Preemption bills moving in Senate
Published 5:45 pm Tuesday, July 25, 2017
AUSTIN — It’s only a week into the special session, but bills targeting local control of cellphone use and annexation have already been fast-tracked through Senate hearings, despite opposition from cities.
“Almost all these bills come out of the Senate,” said Bennett Sandlin, executive director of the Texas Municipal League. “The question is whether the House will be able to hold out.”
Senate Bill 1, a revenue cap authored by Sen. Paul Bettencourt, R-Houston, won Senate approval on Monday; if enacted it would leave local governments without the money to hire employees, pursue economic development or buy new equipment, critics say.
Bettencourt said in a statement that, “Texans are crying out for property tax relief,” but whether the topic is taxation or annexation, Sandlin said that such preemption bills are part of a national trend.
In Pennsylvania, Helen Gym, a member of the Philadelphia City Council, said cities there are seeing the same local-versus-state dynamic play out on a range of issues: restricting the use of plastic bags, for example.
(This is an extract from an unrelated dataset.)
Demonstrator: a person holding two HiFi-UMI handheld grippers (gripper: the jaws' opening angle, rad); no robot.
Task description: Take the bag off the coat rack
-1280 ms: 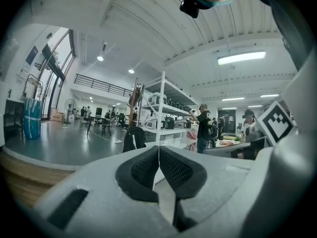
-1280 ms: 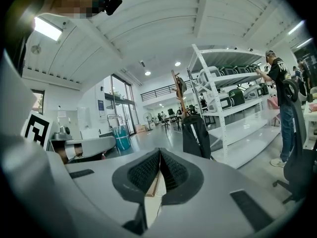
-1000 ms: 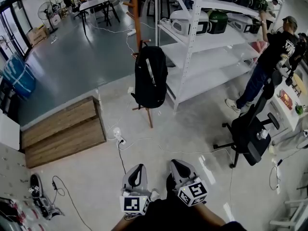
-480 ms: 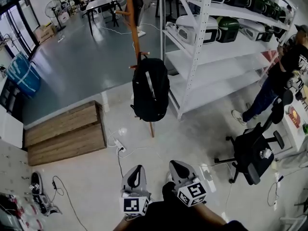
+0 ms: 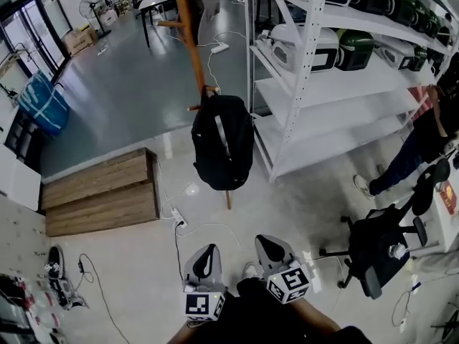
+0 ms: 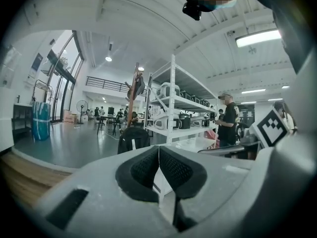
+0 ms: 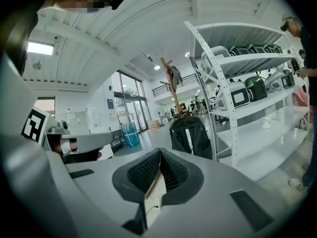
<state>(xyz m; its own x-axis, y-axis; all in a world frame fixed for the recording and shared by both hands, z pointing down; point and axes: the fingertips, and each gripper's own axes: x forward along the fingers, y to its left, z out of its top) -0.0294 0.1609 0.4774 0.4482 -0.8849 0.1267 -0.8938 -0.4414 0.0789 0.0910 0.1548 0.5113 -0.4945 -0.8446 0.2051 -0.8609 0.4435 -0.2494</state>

About 15 Texas cities have bag bans, and the fate of such regulations has been the subject of legislative proposals and lawsuits.
There’s also been a state vs. city fight over Philadelphia’s paid sick leave for all full-time and part-time employees who work 40 weeks per year.
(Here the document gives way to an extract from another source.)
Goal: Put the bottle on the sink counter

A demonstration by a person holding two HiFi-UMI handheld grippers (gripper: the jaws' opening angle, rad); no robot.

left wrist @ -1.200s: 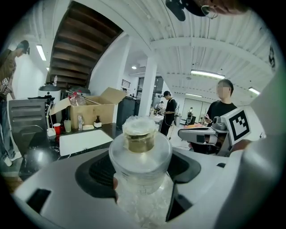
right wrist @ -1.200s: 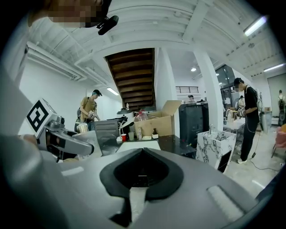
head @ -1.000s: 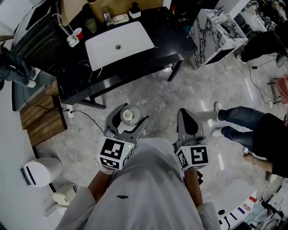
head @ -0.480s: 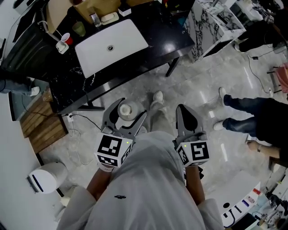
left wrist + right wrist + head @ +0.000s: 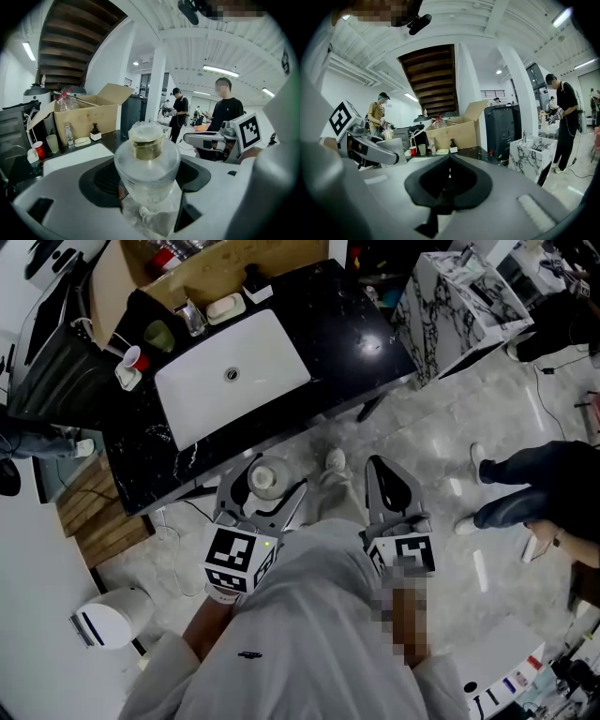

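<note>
A clear glass bottle [image 5: 266,480] with a gold collar and clear cap stands upright in my left gripper [image 5: 260,486], which is shut on it. In the left gripper view the bottle [image 5: 147,171] fills the middle, clamped between both jaws. My right gripper [image 5: 392,486] is shut and holds nothing; its jaws meet in the right gripper view [image 5: 449,157]. The black sink counter [image 5: 347,329] with a white basin [image 5: 230,362] lies ahead of both grippers, just past the bottle.
On the counter's far side stand a soap dish [image 5: 226,307], a green cup [image 5: 161,336], a red cup [image 5: 136,359] and a cardboard box [image 5: 202,263]. A marble-patterned box [image 5: 458,298] stands right of the counter. A person's legs [image 5: 525,491] are at right. A white appliance [image 5: 105,620] sits on the floor at left.
The counter and sink have come nearer to both grippers as I step forward. The left gripper still holds the bottle; the right stays shut.
</note>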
Opponents of local sick-leave laws say they that uniformity is paramount and that policies should be set at the state level.
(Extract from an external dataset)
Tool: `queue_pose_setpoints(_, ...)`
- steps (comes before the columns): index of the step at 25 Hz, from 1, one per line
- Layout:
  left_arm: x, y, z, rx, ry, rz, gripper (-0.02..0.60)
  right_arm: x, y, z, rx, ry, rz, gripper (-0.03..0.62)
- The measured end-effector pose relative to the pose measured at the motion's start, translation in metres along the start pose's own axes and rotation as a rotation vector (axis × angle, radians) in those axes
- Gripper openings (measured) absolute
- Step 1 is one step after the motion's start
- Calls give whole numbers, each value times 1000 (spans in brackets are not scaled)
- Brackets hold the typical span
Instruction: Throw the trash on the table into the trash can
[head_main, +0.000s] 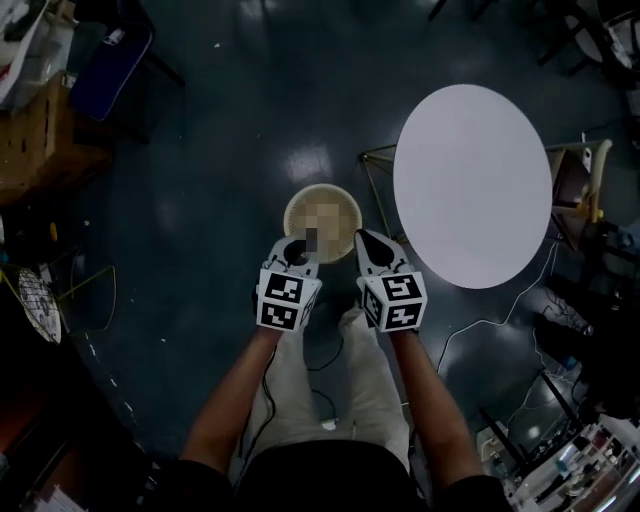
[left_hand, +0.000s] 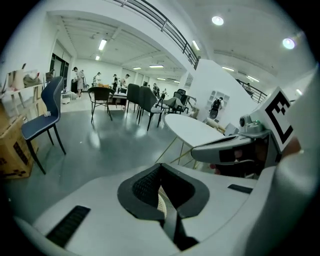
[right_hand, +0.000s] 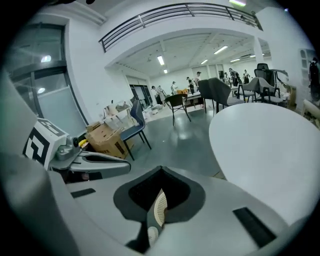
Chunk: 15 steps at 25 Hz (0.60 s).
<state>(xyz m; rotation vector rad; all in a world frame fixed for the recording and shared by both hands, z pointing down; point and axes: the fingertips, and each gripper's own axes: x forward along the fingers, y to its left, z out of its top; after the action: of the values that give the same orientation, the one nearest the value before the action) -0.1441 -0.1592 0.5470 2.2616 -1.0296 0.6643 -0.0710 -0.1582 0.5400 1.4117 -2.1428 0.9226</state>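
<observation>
A round beige trash can (head_main: 322, 222) stands on the dark floor, just left of the white round table (head_main: 472, 185); what lies inside it is blurred. I see no trash on the table top. My left gripper (head_main: 297, 252) hangs over the can's near left rim and my right gripper (head_main: 368, 245) over its near right rim, side by side. In the left gripper view the left gripper (left_hand: 162, 169) has its jaws together with nothing between them. The same holds for the right gripper (right_hand: 161, 172) in its own view. A sliver of the can's mesh shows below each pair of jaws.
A blue chair (head_main: 110, 65) and cardboard boxes (head_main: 35, 140) stand at the far left. A wooden chair (head_main: 580, 185) is behind the table's right side. Cables (head_main: 490, 320) run over the floor at the right. My own legs are below the grippers.
</observation>
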Motion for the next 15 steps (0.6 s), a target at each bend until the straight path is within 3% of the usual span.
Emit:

Gym said cities such as Philadelphia are acting because “our state has stalled out” on a variety of issues.
“They need to be focused on big issues like funding our schools,” Gym said in a telephone interview, referring to state lawmakers. “Instead they’re spending time fussing about plastic bags.”
Meanwhile, on Monday, lawmakers in Austin approved SB 15, which would prescribe statewide rules on cellphone use while driving and preempt local ordinances.
Queried about whether Pennsylvania has yet seen a state effort to preempt local rules on cellphone use, Gym said she didn’t think so, adding, “please don’t give our state any bad ideas.”
But Gym will have an opportunity to see Texas lawmakers at work later this week when she, along with about 150 other elected officials from around the U.S., travel to Austin for a meeting of Local Progress, a national association of progressive lawmakers.
Their goal: to “share strategies for fortifying the power of cities and fighting threats from state and federal lawmakers,” according to a statement.
As for other Texas preemption efforts, Sandlin noted that Senate committee members have also approved SB 14, which would preempt local rule-making on cutting down trees, something that’s historically been left up to cities.
The bill drew opposition from Fort Worth, Austin and San Antonio officials, as well as from residents.
In the SB 14 author’s statement of purpose, state Sen. Bob Hall, R-Edgewood, wrote that some 50 Texas cities impose “burdensome” regulations on removing trees that “prohibit or increase the cost of development of private property.”
But critics ask why tree removal on private property should be subject to state law when matters such as zoning are left to local ordinances.
Committee members said they were simply trying to prevent abuses of property rights.
“If an individual buys a piece of property in Texas they own title to the property and the corresponding dirt and trees that make up the property,” Hall said, when he introduced the bill in committee.